2021-03-09 Thread Alex Deucher
On Tue, Mar 9, 2021 at 12:55 PM Jean-Philippe Brucker
 wrote:
>
> Hi Felix,
>
> On Tue, Mar 09, 2021 at 11:30:19AM -0500, Felix Kuehling wrote:
> > > I think the proper fix would be to not rely on custom hooks into a 
> > > particular
> > > IOMMU driver, but to instead ensure that the amdgpu driver can do 
> > > everything
> > > it needs through the regular linux/iommu.h interfaces. I realize this
> > > is more work,
> > > but I wonder if you've tried that, and why it didn't work out.
> >
> > As far as I know this hasn't been tried.

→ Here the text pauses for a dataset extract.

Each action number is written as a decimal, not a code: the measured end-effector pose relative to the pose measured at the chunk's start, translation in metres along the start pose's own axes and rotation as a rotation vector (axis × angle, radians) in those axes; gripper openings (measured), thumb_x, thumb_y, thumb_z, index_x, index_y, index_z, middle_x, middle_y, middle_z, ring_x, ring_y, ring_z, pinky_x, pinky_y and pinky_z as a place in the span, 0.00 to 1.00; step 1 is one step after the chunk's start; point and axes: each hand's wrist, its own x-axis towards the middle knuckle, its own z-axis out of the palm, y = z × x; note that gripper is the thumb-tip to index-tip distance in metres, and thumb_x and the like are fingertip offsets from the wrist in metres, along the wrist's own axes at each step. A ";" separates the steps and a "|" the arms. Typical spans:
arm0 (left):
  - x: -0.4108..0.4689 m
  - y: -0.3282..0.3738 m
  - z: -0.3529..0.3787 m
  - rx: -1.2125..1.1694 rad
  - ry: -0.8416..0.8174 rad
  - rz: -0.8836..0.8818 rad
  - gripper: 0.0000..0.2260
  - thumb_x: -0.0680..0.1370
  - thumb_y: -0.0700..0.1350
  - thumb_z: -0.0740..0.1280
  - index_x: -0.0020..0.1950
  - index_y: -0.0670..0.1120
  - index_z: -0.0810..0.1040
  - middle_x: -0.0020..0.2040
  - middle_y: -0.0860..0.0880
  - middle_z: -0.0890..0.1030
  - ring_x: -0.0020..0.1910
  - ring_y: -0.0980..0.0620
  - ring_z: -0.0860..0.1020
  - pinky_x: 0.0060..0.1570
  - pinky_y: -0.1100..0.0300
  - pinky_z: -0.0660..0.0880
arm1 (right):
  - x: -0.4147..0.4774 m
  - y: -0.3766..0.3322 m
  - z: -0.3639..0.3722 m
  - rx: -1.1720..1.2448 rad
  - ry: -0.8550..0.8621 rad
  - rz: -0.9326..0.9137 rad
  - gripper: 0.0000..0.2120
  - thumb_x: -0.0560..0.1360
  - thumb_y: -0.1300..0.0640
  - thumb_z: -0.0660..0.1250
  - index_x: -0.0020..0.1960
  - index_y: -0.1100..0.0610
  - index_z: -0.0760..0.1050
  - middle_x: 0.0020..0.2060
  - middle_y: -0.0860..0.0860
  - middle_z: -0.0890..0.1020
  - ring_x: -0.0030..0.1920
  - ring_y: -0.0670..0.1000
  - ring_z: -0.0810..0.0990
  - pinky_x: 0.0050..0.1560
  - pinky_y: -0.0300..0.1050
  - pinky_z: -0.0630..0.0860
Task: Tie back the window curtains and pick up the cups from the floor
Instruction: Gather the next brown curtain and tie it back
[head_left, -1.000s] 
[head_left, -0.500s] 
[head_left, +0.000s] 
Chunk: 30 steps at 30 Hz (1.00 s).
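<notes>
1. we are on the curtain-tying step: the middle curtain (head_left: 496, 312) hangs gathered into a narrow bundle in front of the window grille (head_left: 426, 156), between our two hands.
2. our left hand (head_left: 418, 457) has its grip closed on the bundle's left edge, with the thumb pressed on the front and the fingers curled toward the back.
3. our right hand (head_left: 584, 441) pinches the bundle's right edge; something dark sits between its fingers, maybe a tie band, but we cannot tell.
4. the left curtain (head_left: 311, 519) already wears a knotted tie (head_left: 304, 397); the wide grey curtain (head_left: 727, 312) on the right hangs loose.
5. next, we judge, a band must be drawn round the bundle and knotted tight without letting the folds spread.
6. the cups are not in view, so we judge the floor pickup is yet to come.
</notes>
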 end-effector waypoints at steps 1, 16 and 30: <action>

I see that intel-iommu has its
> > own SVM thing, which seems to be similar to what our IOMMUv2 does. I
> > guess we'd have to abstract that into a common API.
>
> The common API was added in 26b25a2b98e4 and implemented by the Intel
> driver in 064a57d7ddfc. To support it an IOMMU driver implements new IOMMU
> ops:
> .dev_has_feat()
> .dev_feat_enabled()
> .dev_enable_feat()
> .dev_disable_feat()
> .sva_bind()
> .sva_unbind()
> .sva_get_pasid()
>
> And a device driver calls iommu_dev_enable_feature(IOMMU_DEV_FEAT_SVA)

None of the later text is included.